Figure 1 Linear regression of the logarithm of coal-use intensity for different kiln types. The kiln types include precalciner kilns (PCs), shaft kilns (SKs), and the other rotary kilns (ORs).

The energy efficiency of clinker production in China's cement industry has improved markedly over the past 25 years. The average energy intensity of clinker production has decreased from 5.41 GJ t clinker⁻¹ in 1990 to 3.73 GJ t clinker⁻¹ in 2015 (National Bureau of Statistics, 2016). The historical energy intensities of different kiln types were not available from statistics but have been reported in several studies (Lei et al., 2011a; Xu et al., 2012; Shen et al., 2014; Zhang et al., 2015; Hua et al., 2016). Originally, such information in a certain year was reported by the authority or research institutes, such as National Development and Reform Commission and China Academy of Building Research, and then was interpolated between years or averaged among different studies to derive the historical trend. There were discrepancies in the historical energy intensities because the data sources and calculation methods were varied among different studies. For example, Lei et al. (2011a) estimated the average coal intensity of precalciner kilns in 1990 was 4.07 GJ t clinker⁻¹, whereas it was 3.66 GJ t clinker⁻¹ from the estimation of Xu et al. (2012). To avoid the bias introduced by one particular study, we collected all the available data and generated a linear regression between the logarithm of energy intensity (GJ t clinker⁻¹) and time in years to predict the energy intensity in each year (Fig. 1), which enabled the calculation of coal consumption for each production line. According to the model regression, the energy efficiency of precalciner kilns (PCs) is distinctly higher than that of shaft kilns (SKs) and the other rotary kilns (ORs). For example, the average energy intensity of PC, SK, and OR kilns in 2010 was 3.39, 4.21, and 4.84 MJ t clinker⁻¹, respectively. Besides the linear model, we tried the nonlinear regression with the generalized additive model (GAM) as a sensitivity test and finally decided to present the results by linear regression since there were no significant differences between the two models and the linear regression has simple explicit expressions. The details on the comparison are discussed in the Supplement.

2.2 Emission factors

2.2.1  CO₂

CO₂ emissions originate from both the thermal decomposition of limestone and the burning of fuels in a cement kiln. The methodology for estimating the CO₂ fuel emission factor follows the Intergovernmental Panel on Climate Change (IPCC) Guidelines for National Greenhouse Gas Inventories (IPCC, 2006), as presented in Eq. (1).

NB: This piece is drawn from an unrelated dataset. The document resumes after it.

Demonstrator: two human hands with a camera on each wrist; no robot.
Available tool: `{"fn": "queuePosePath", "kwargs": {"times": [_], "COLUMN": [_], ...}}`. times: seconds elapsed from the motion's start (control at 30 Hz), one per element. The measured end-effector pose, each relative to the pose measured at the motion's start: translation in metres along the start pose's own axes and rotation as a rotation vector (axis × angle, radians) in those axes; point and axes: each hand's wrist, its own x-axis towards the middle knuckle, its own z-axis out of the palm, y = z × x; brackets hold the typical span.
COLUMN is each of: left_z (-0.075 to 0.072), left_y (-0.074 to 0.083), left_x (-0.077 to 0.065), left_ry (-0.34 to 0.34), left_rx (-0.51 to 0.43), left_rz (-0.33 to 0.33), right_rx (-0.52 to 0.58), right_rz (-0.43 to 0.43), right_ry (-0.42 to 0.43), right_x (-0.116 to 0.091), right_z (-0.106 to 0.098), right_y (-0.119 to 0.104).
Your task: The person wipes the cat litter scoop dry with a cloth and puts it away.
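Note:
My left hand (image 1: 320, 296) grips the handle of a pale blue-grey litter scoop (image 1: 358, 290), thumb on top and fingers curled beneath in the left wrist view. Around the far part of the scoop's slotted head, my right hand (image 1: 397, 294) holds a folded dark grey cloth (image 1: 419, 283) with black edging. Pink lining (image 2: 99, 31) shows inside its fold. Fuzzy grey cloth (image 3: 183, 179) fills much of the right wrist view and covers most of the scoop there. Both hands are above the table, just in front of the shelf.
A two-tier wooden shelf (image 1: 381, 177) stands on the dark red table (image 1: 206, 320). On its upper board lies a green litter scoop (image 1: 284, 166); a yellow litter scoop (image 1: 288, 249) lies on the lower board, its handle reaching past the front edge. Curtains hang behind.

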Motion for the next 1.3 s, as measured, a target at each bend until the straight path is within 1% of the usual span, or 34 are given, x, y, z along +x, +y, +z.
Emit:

$$\begin{array}{}\text{(1)}& {\displaystyle }{\displaystyle }{\text{EF}}_{\text{coal},{\mathrm{CO}}_{\mathrm{2}}}=C\times R\times {\displaystyle \frac{\mathrm{44}}{\mathrm{12}}}\times H,\end{array}$$

where EF${}_{\text{coal},{\mathrm{CO}}_{\mathrm{2}}}$ refers to the fuel emission factor of CO₂ (in g kg⁻¹), C represents the carbon content of coal, R is the oxidation rate of coal, and H refers to the heating value of coal. We adopted 25.8 kg GJ⁻¹, 98 % and 20.908 GJ kg⁻¹ for the respective values of C, R, and H of the raw coal in China (Cui and Liu, 2008) and derived the CO₂ fuel emission factor as 1940 g kg⁻¹ coal (equivalent to 92 800 kg TJ⁻¹ coal), which is consistent with the values of 92 128–95 700 kg TJ⁻¹ adopted in previous studies (Xu et al., 2012; Hasanbeigi et al., 2013; Chen et al., 2015; Tan et al., 2016).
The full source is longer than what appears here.